Solving for \(R(t)\)

Solving for \(R(t)\)

Using the renewal equation and given that \(I(t)\) and \(ω\) are known, \(R(t)\) can be solved for algebraically starting with \(R(t=1)\) and iterating forwards in time. However, this will produce highly volatile estimates of \(R(t)\) that recover the incidence curve directly.

Solving directly for \(R(t)\) at every timestep is undesirable for several reasons:

  • observed infections are the result of a noisy process with random day-to-day variations, which do not reflect an underlying change in infectivity;
  • real-world infection data are rarely complete, especially in an emerging epidemic, meaning that a certain amount of uncertainty must be incorporated into any estimation framework;
  • infection incidences, \(I(t)\), are the data of interest but are cannot be observed directly, so many calculations instead use the observed reported cases, \(C(t)\), which requires some additional processing to incorporate into calculations of \(R(t)\).
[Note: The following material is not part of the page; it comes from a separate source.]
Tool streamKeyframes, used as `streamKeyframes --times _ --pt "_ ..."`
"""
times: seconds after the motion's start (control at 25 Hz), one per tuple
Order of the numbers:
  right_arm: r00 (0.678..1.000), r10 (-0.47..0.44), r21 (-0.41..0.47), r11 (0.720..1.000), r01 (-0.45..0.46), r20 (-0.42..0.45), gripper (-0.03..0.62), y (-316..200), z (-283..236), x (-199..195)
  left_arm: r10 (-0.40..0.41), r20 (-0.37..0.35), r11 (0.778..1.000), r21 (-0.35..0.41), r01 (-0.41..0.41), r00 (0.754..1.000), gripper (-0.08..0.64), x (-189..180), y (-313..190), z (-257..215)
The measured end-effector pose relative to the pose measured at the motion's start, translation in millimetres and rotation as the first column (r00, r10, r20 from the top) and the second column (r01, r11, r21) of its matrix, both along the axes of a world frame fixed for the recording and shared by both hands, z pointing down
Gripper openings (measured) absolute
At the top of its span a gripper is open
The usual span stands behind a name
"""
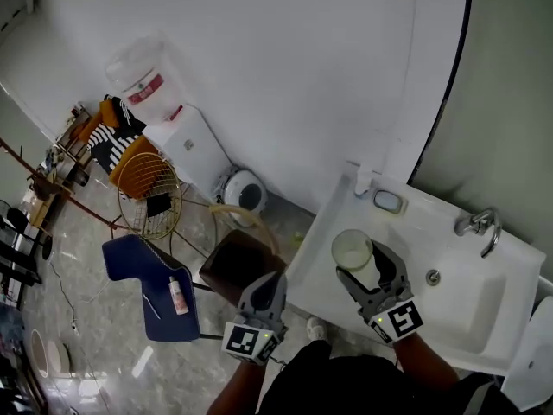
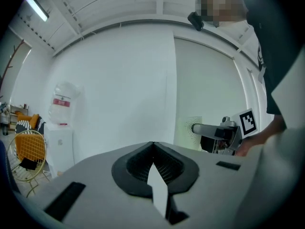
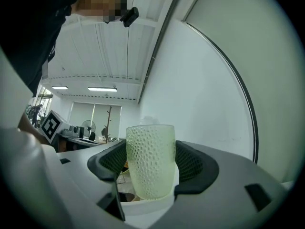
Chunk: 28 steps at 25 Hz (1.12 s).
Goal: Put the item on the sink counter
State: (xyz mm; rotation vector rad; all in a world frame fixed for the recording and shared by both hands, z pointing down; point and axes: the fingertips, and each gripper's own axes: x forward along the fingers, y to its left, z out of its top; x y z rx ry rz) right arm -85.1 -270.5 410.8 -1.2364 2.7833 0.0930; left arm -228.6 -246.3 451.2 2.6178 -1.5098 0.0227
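A pale green dimpled cup (image 1: 353, 252) stands upright between the jaws of my right gripper (image 1: 369, 272), above the left part of the white sink counter (image 1: 332, 225). I cannot tell whether the cup touches the counter. In the right gripper view the cup (image 3: 149, 161) fills the gap of the right gripper (image 3: 151, 178), and both dark pads press on its sides. My left gripper (image 1: 263, 290) hangs to the left of the counter, over a brown stool (image 1: 232, 264). In the left gripper view the left gripper (image 2: 153, 149) has its jaws shut together with nothing between them.
The basin (image 1: 454, 314) with a chrome faucet (image 1: 480, 226) lies right of the cup, and a small soap dish (image 1: 389, 201) sits at the counter's back. On the floor to the left stand a water dispenser (image 1: 186, 141), a yellow wire basket (image 1: 147, 193) and a blue seat (image 1: 147, 292).
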Motion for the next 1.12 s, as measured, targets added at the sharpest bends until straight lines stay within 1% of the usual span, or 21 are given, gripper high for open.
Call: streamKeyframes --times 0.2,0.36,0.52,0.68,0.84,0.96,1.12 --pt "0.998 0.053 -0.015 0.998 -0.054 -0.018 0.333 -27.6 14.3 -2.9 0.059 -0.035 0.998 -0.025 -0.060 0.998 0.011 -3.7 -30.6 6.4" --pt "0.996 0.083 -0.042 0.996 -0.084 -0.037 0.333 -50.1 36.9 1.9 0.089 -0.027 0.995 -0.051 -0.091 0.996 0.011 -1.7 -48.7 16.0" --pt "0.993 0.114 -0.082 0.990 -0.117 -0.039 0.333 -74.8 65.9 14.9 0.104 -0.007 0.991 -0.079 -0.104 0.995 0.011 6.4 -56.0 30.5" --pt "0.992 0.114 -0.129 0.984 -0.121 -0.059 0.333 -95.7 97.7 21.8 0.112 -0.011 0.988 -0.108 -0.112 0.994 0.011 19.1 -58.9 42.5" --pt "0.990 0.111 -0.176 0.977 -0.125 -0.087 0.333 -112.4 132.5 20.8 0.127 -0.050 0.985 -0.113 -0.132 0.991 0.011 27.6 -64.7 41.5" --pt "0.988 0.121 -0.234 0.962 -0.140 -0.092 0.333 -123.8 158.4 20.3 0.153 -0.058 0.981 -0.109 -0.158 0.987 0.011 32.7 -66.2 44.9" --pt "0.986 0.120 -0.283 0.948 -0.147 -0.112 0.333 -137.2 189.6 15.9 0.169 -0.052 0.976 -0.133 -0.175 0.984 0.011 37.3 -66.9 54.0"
Therefore, a variety of constraints on \(R(t)\) are added in the inferential process: using distributions on key variables, placing restrictions on how \(R(t)\) varies through time, and with additional data sources and delay distributions. These choices dictate which estimation framework is used, which can add additional constraints.

Empirical estimates of \(R(t)\)

In contrast to models that assume that the renewal equation defines the relationship between infections and \(R(t)\), smoothing or regression models calculate time-varying \(R(t)\) directly from the slope of the log of the infections time-series. Using this method, the relationship between \(R(t)\) and infections is empirically defined, being only constrained by the smoothing parameters of curve fit to infections data.